Redundant Parameters & Overspecified Models

Pitfall Information

Cons:
Deceptively high r-squared result
Statistical dependence on one or more parameters
Artificially inflated confidence intervals

How to identify problem:
Numerical inspection, with emphasis on the parameter confidence intervals


The Problem

When determining the number of parameters in a particular equation, the best advice is to use as few as possible. Although it has been proved that adding parameters will always increase your r-square, it doesn’t mean that the overall curve fit will be improved.

The 7th order polynomial in the "Fitting Noise" example in the Polynomial Equations pitfall was a perfect example of this phenomena. When you add more parameters, a small change in one parameter can have a chain reaction effect on the other parameters. This can cause wild shifting of the parameter values that can cause the curve fitting to converge on a local minimum, or even diverge.

This is much more serious when dealing with equations containing nested or rational terms because you increase the chance of creating a statistical dependence among two or more parameters. When this occurs, the confidence intervals for these parameters are inflated dramatically.

Additionally, a large number of curve fitting iterations also shows that the equation has redundant parameters, because the algorithm found a very narrow valley in the SS space.

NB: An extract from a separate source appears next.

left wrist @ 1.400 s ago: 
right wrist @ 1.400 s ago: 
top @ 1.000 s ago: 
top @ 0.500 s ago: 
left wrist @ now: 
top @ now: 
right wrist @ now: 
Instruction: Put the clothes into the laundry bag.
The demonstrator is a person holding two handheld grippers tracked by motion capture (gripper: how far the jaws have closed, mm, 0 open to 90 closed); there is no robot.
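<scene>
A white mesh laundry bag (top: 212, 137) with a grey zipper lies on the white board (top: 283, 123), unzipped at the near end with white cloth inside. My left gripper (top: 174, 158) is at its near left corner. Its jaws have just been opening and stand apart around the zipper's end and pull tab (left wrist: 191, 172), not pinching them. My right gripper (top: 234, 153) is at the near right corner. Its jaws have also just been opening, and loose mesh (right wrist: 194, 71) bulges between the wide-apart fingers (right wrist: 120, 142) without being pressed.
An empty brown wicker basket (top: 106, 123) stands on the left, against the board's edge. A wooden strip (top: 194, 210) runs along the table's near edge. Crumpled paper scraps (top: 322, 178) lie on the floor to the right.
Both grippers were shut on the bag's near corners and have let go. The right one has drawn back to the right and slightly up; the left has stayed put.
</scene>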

This valley has a slope that has a very slight curvature, so the algorithm is using a small step size, causing it to “slow down”. As a result, the curve fit will take a long time to converge, if it does at all.

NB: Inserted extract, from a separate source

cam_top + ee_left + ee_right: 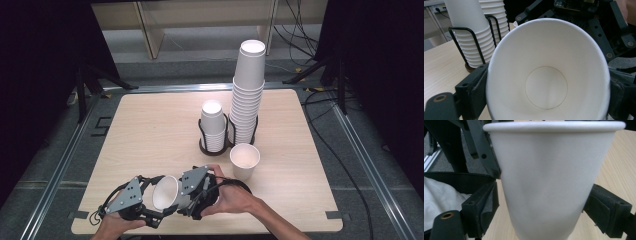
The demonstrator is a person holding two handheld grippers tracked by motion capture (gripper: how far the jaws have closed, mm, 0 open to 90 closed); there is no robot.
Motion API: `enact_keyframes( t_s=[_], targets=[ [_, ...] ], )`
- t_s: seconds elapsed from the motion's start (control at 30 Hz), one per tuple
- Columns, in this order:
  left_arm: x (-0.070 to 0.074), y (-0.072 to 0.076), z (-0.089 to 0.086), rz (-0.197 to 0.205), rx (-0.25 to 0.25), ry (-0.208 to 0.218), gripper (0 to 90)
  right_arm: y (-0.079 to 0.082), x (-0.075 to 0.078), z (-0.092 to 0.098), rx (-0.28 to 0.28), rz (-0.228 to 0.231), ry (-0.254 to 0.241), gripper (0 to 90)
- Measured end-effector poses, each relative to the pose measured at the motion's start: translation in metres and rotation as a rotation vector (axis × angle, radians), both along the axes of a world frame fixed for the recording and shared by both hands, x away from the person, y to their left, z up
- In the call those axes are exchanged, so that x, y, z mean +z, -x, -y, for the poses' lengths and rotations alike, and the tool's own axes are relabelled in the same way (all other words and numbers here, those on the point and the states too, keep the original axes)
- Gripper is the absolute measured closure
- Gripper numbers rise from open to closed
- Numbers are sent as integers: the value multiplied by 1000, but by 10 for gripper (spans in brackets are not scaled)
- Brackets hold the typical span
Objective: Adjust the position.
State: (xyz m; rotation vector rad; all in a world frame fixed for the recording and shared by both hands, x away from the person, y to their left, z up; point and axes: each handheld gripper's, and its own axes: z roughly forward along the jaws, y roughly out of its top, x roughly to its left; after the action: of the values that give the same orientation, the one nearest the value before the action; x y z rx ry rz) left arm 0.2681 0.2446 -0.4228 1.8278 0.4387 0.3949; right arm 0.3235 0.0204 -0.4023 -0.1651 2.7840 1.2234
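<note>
A white paper cup (166, 192) lies on its side just above the table's front edge, mouth toward the left. My left gripper (156, 196) is shut on its rim; in the left gripper view I look straight into the cup (546, 82), whose mouth is squeezed slightly oval between the jaws of the left gripper (547, 97). My right gripper (181, 197) comes in from the right. In the right gripper view, the right gripper (541, 205) straddles the lower body of the cup (549, 177). One pad (596, 202) touches the wall; the other pad (489, 202) stands a sliver off it.
A black wire holder (202, 145) at mid-table carries a short stack of cups (212, 125) and a tall stack (247, 95). A single upright cup (244, 160) stands just in front of it, close to my right hand. The wooden table (150, 125) ends near my wrists.
</note>
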Motion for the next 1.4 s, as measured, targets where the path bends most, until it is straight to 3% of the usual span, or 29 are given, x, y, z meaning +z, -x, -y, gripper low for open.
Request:
enact_keyframes(
  t_s=[0.1,0.23,0.27,0.37,0.4,0.47,0.77,0.87,0.93,1.1,1.4],
  targets=[
    [0,0,0,0,-3,1,107,0,-2,-1,-6,-26,5,179],
    [1,0,0,2,-10,1,107,-2,-4,-2,1,-14,2,191],
    [0,0,0,4,-12,0,107,-1,-5,-1,-4,-40,3,203],
    [0,0,0,5,-15,11,108,-3,-4,-1,3,-26,-1,210],
    [0,0,1,6,-18,36,108,-4,-4,0,2,-32,-4,208],
    [1,1,0,5,-15,18,108,-4,-5,-1,7,-41,-15,208],
    [1,0,-2,5,-24,33,106,-4,-8,-1,16,-56,-31,233],
    [-1,-1,-3,-6,-25,74,89,-6,-7,0,30,-42,-43,235],
    [-2,-1,-3,-7,-28,93,80,-5,-6,1,25,-70,-50,235],
    [-3,-2,-3,1,-34,133,79,-5,-5,3,22,-71,-55,238],
    [1,0,-7,16,-19,155,78,-6,-3,8,5,-57,-75,241]
  ],
)
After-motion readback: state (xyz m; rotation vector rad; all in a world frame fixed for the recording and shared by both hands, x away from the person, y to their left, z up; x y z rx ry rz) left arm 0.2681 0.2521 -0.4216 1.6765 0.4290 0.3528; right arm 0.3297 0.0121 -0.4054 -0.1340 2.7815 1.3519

The best way to determine if such a problem exists is to inspect the confidence intervals of each parameter in the equation you are fitting.

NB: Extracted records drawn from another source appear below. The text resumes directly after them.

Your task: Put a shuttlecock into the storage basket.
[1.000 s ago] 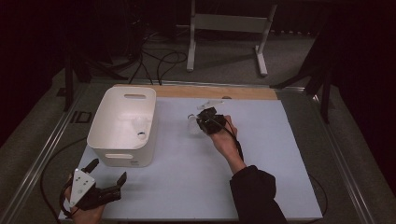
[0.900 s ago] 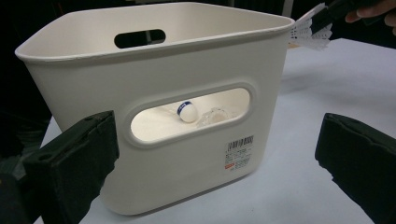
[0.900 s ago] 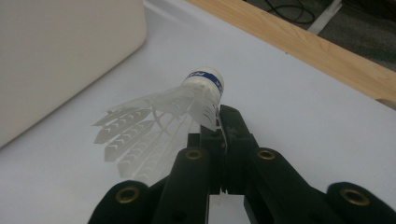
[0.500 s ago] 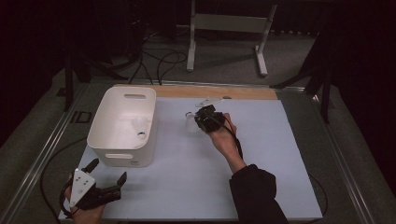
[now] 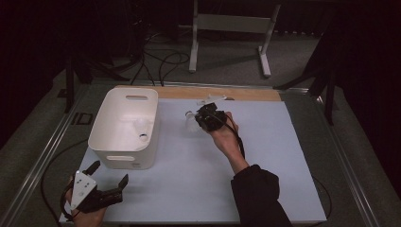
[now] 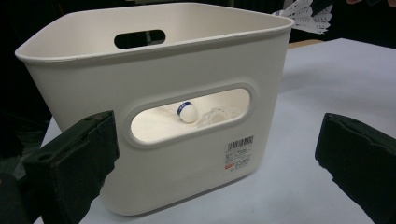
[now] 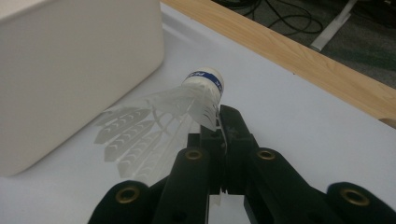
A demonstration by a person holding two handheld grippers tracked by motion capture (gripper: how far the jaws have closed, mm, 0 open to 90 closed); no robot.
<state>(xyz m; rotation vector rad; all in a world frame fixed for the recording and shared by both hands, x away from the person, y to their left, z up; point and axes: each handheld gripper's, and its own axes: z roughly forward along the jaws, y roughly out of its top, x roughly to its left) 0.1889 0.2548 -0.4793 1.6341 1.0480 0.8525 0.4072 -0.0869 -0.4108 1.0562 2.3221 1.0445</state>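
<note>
the right gripper (image 7: 219,122) is clamped on a shuttlecock's (image 7: 187,100) skirt, held above the white surface (image 5: 198,175) just right of the bin (image 5: 125,127). another shuttlecock (image 6: 187,112) lies inside the bin. the left gripper (image 5: 109,182) sits wide apart, holding nothing, facing the bin's side

Left gripper (image 5: 109,185): jaws wide apart, near table's front-left corner. Right gripper (image 7: 219,122): jaws closed, forearm extended toward table's far edge.

bin contents (image 6: 205,114): mostly walled off beyond left tongs (image 6: 219,154) | shuttlecock skirt (image 7: 140,140): partly behind right tongs (image 7: 223,140) | barcode label (image 6: 239,151): unreadable
</note>
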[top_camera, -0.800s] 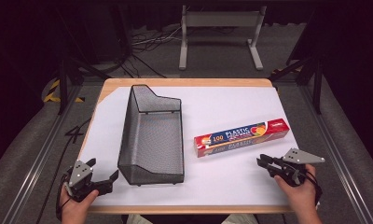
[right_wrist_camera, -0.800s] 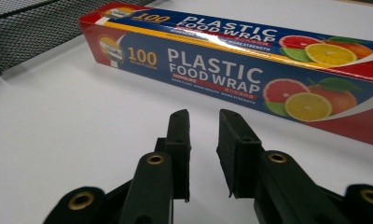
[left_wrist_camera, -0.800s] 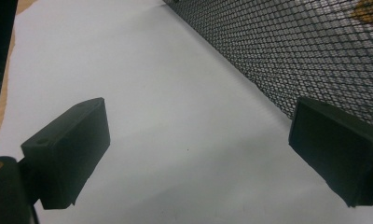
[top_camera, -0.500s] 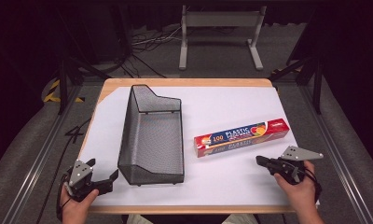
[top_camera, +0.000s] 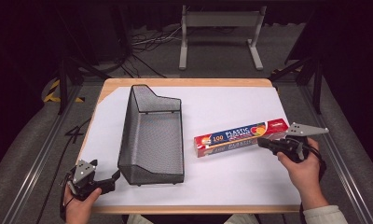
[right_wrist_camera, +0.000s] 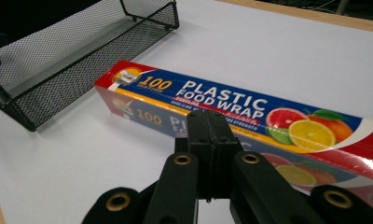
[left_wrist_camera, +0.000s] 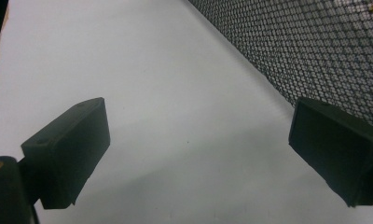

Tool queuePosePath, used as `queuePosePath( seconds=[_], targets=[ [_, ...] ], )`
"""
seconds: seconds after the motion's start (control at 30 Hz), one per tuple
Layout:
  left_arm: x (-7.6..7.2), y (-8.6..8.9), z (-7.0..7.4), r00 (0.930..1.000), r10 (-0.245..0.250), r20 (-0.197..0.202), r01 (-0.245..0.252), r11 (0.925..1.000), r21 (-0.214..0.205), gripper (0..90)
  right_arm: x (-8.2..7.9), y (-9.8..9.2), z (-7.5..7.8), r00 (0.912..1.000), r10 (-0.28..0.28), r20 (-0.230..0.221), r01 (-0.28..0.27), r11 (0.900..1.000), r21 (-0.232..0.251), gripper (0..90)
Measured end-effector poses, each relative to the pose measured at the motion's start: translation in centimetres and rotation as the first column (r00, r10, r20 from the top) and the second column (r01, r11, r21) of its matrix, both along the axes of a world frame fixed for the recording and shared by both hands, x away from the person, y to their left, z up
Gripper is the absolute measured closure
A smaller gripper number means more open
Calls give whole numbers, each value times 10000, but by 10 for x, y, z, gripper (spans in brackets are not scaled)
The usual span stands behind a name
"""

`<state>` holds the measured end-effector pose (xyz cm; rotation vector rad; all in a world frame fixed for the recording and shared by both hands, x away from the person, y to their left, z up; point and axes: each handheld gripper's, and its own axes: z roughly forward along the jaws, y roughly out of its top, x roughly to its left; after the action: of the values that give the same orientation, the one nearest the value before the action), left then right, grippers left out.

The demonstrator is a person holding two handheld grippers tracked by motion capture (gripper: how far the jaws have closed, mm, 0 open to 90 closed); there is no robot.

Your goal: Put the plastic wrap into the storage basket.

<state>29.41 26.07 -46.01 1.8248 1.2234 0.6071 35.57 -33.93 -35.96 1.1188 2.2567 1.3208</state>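
Here, at the near left corner of the surface (top_camera: 231, 182), a hand (top_camera: 79, 207) holds the left gripper (top_camera: 111, 178), its jaws spread wide apart with bare white sheet between them. In the left gripper view one jaw sits just beside the mesh wall of the black wire basket (left_wrist_camera: 315, 51), though contact cannot be told.

The basket (top_camera: 152, 135) stands left of centre in the high view, long axis running away from the person, its far end wall taller than the near one. It looks empty.

Right of it, well apart, lies a box of plastic food wrap (top_camera: 243, 137), flat on the sheet and slightly angled, its red end toward the right edge.

At the right, the other hand (top_camera: 303, 170) holds the right gripper (top_camera: 262, 142), jaws pressed together with nothing between them. In the right gripper view the closed tips (right_wrist_camera: 208, 122) sit at the box's near long side (right_wrist_camera: 250, 105); touching or just short of it cannot be told.
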Motion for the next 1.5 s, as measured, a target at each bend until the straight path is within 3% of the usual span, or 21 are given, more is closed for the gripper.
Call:
queuePosePath(
  seconds=[0.13, 0.23, 0.4, 0.57, 0.67, 0.77, 0.9, 0.97, 1.2, 1.33, 1.5],
  targets=[
    [1, 2, 0, 10000, 91, 40, -91, 9998, -152, 62, 15, -1, 10, 9995, -210, -228, 203, 9994, -287, 900],
    [1, 2, -1, 9999, 106, 31, -106, 9999, -46, 62, 30, -3, 18, 9988, -275, -398, 268, 9995, -181, 900],
    [-1, 2, 0, 9998, 170, 47, -170, 9998, -52, 61, 52, -3, 24, 9967, -596, -545, 561, 9964, -633, 900],
    [-1, 2, -1, 9998, 199, 43, -199, 9998, 1, 60, 65, -6, 30, 9949, -830, -575, 790, 9945, -691, 900],
    [-1, 2, -1, 9998, 199, 46, -199, 9998, 23, 61, 74, -8, 31, 9926, -1024, -647, 993, 9938, -493, 900],
    [-2, 2, 0, 9997, 197, 120, -197, 9998, -2, 61, 84, -7, 30, 9914, -1108, -702, 1050, 9911, -820, 900],
    [-1, 2, -2, 9998, 187, 85, -188, 9997, 130, 61, 101, -9, 25, 9847, -1450, -969, 1312, 9819, -1364, 900],
    [-1, 2, -1, 9998, 181, 95, -182, 9998, 124, 61, 110, -11, 21, 9790, -1703, -1120, 1482, 9720, -1826, 900],
    [-2, 2, -2, 9998, 177, 125, -178, 9998, 135, 61, 129, -13, 14, 9621, -2293, -1479, 1836, 9449, -2710, 900],
    [-2, 2, -1, 9997, 182, 156, -185, 9997, 171, 61, 138, -16, 9, 9542, -2507, -1632, 1946, 9345, -2979, 900],
    [-2, 1, -2, 9998, 123, 140, -126, 9997, 197, 61, 145, -15, 4, 9497, -2593, -1757, 1963, 9299, -3110, 900]
  ],
)
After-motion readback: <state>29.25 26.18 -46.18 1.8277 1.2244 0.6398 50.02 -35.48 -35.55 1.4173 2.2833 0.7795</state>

Here are the ANOVA tables from the "Fitting Noise" example. Notice that the confidence intervals for the quadratic equation are very small:



Compare that with the 7th order polynomial. Notice that the confidence intervals (and Standard Error) are very wide. The P-values for all of the parameters are all greater than .20, indicating that none of them are statistically significant to the model. In other words, they're not accurately describing the relationship between the equation and the data. However, notice that the r-squared value is higher.




A Real World Example

A customer called up one day with a real problem. He was attempting to fit a theoretical model for an optics experiment. When he fitted the equation he noticed that the curve wasn't following the trend as well as he felt it could, and the parameter values from the curve fit didn't correspond to his estimates.

This was the equation and resulting curve fit:




Judging from the graph, he had a good point about the line not fitting the first data point and the last three data points very well. No matter how much he modified the values for the parameters, nothing changed.

In this case, there were two problems:
1) The K*B terms were acting like a constant
2) When parameter C is increased in value, the 1 in the denominator is rendered insignificant by the fitting, which causes large shifts in parameter B. In effect, this made the three parameter model a two parameter model.

This doesn’t mean that the equation is invalid, but all we can do is to eliminate the statistical ratio between parameters C and B. Because they are inversely correlated, the best way to fix the problem is to eliminate one of the parameters. For this case, B was removed from the equation. This is the resulting equation and curve fit:





But wait - the graphs look identical! How can this be?

A comparison of the ANOVA tables shows what happened:



Notice that the confidence limits for B and C are very wide in the first model. This is also reflected in the P-value. In the second model, the r-square is the same as the previous fit, but the F-Statistic is much better. In addition, the confidence intervals for the parameters are much more respectable.

Parameters B and C in the first model were in fact inversely correlated. Notice that if you divide C by B, you end up with the virtually the same value as the B parameter in the second model. (C/B) = 94121.91537755, compared with B = 9412.01297. Although the two curve fits are visually the same, the second curve fit is much better from a statistical perspective.


This is why inspecting the confidence intervals for the parameters is very important.


Simplifying a Model

Now this brings up the question - how do you simplify a model? Well, there are a variety of strategies that you can use. Some tricks you can use include the following:

1) Removing one or more parameters
2) Scaling the equation; you cancel out a large number by dividing it by that same number elsewhere in the equation
3) Use a less complex model
4) Change the model to use a logarithmic scale; try using log(y) = ( ... ) instead of y =( ... )

Here's a simple example of how to do this. This is an equation that shows statistical dependence between parameters A, C and D:




If you expand the equation, the statistical dependence is very clear:




Since "AD" and "(A/C)" are essentially constants, we simply replace them with a single variable, which restores the statistical independence of the parameters. The added bonus? You can now use a linear least squares procedure!